Your assignment:
Below are the records; tally the lines in them that include the word "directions" and reply with the number alone.

Excerpted data: Begin

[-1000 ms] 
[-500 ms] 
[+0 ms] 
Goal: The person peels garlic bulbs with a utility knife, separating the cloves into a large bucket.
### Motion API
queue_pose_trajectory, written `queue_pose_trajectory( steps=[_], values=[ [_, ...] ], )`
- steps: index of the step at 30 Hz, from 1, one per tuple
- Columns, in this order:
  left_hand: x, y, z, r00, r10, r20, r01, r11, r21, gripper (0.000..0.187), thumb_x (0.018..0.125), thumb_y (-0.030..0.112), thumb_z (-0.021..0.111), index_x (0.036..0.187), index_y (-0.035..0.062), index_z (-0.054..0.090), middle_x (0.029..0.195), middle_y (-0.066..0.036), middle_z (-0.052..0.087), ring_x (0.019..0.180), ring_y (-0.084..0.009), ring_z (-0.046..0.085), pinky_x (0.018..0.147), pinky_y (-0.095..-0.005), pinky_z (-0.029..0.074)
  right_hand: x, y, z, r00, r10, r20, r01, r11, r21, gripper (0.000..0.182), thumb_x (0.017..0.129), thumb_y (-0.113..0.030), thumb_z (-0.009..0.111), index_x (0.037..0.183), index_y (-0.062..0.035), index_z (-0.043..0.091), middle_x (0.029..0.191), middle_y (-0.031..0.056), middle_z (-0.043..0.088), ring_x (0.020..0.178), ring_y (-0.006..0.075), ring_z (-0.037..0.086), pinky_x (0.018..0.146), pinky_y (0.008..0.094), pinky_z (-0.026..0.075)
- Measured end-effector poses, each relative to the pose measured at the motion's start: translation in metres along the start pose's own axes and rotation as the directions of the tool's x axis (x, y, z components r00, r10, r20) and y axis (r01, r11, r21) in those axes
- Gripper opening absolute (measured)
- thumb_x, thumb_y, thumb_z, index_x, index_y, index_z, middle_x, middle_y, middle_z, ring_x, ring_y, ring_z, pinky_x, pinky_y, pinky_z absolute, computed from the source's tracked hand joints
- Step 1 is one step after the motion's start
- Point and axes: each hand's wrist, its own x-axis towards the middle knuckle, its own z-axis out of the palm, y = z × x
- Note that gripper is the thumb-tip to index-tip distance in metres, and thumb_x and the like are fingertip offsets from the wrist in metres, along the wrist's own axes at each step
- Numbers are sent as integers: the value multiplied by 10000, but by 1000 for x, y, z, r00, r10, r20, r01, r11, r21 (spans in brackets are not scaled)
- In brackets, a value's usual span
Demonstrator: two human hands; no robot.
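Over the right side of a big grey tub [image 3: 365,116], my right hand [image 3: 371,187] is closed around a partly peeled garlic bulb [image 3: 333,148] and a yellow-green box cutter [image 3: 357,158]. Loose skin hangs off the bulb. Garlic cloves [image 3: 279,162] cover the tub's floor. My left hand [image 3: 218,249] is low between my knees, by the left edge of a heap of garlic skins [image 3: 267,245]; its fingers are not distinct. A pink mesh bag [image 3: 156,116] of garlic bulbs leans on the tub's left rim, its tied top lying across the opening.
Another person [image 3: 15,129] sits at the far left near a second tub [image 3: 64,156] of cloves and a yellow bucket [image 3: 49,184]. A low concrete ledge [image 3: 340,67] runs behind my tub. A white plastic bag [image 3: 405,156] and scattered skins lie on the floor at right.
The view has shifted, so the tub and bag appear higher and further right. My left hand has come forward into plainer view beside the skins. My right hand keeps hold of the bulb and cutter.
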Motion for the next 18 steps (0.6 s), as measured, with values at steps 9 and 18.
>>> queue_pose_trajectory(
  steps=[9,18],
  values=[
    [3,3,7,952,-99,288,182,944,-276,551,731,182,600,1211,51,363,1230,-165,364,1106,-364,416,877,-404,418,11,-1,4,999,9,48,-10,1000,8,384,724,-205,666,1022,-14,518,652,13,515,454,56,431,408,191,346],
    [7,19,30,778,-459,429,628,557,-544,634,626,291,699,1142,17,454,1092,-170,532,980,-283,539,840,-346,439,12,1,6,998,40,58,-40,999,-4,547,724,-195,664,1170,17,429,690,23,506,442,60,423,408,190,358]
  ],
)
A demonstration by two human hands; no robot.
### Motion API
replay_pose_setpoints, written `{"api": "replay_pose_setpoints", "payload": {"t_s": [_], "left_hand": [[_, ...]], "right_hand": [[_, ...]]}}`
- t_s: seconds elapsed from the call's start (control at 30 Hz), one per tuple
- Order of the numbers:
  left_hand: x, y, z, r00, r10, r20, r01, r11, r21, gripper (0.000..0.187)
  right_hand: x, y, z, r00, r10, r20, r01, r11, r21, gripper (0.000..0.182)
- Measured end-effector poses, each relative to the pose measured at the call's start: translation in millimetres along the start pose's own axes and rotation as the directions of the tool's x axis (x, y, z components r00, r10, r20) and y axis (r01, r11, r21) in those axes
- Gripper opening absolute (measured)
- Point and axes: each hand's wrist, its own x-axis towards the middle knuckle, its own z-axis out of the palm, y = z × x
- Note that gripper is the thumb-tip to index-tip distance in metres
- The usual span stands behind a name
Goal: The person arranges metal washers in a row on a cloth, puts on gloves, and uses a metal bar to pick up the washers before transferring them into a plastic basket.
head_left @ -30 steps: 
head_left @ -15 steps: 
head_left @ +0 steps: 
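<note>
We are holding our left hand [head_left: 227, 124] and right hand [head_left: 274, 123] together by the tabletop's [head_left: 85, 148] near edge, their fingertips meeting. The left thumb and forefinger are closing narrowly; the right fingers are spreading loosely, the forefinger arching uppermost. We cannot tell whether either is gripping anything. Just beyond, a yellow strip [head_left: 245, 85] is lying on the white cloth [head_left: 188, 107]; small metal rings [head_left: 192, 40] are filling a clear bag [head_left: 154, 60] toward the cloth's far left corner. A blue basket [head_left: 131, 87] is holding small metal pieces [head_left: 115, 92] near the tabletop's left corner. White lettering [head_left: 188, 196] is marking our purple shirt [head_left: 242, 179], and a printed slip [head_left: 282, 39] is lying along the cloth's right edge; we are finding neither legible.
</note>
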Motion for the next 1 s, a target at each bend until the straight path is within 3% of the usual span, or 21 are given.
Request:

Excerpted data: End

Exercise output:
2